2. Pese o tubo contendo a amostra do tecido cardíaco e regissue o peso. Prepare três béquers (cada 50 mL) contendo 40 mL de tampão de lavagem. Esfrie cada béquer no banho de sal gelado com quantidades iguais de gelo e sal misturados por 3-5 minutos antes de prosseguir para o próximo passo. Coloque as barras de agitação magnética em cada béquer e coloque o agitador em velocidade média.
   NOTA: Não congele demais os béquers e use-os imediatamente logo após nuvens de cristais de gelo começarem a aparecer.
3. Coloque o tecido cardíaco congelado diretamente na solução gelada no primeiro béquer. Aguarde aproximadamente 5 minutos enquanto mexe e aplique uma leve pressão no tecido usando pinças para sair o máximo de sangue possível.
4. Pesar o tubo vazio e subtrair do peso original (passo 2.2) para obter um peso líquido do tecido cardíaco.
5. Retire o tecido com fórceps e esprema o coração com uma toalha de papel limpa de papel filtro para remover o sangue. Em seguida, coloque o tecido no segundo béquer. Aguarde aproximadamente 5 minutos enquanto mexe para remover o excesso de sangue.
6. Seque suavemente o tecido em uma toalha de papel. Remova toda a gordura, sangue coagulado, aurículos e fáscia (tecido branco). Em seguida, laça o tecido ventricular.
7. Desfie as amostras de tecido usando o triturador seguindo as etapas 2.7.1-2.7.9.
   1. Coloque o tecido cardíaco (~50-300 mgs) na câmara de triturador de tecido do lado do carneiro.
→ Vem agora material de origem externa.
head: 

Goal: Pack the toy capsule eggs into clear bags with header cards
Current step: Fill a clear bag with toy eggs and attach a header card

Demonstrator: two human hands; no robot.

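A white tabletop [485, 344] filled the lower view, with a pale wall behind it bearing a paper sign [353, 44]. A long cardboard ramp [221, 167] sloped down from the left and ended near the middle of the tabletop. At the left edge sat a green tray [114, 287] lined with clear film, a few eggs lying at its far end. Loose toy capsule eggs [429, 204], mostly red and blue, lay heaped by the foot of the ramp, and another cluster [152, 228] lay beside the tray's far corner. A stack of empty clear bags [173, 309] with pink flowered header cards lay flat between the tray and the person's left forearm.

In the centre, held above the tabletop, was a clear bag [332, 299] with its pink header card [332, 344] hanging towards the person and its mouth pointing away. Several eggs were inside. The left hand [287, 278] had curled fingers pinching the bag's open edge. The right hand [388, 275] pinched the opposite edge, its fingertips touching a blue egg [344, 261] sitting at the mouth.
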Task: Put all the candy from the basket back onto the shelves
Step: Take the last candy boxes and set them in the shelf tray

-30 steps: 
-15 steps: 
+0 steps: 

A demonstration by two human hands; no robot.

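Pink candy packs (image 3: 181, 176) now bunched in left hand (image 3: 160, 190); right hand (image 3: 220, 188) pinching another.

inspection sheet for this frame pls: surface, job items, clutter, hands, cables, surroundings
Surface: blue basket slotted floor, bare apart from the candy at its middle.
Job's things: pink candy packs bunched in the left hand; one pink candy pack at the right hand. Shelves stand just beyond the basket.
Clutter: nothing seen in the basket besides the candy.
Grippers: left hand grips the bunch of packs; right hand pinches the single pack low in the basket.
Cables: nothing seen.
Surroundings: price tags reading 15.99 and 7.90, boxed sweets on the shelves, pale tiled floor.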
Figura 1: Câmara de triturador de tecido (tubo) para uso com o triturador. A homogeneização tecidual no tubo de triturador requer cerca de 10-12 s por amostra de tecido. A homogeneização do tecido é concluída uma vez que o tecido homogeneizado passa pelo disco perfurado para a câmara superior. Clique aqui para ver uma versão maior desta figura.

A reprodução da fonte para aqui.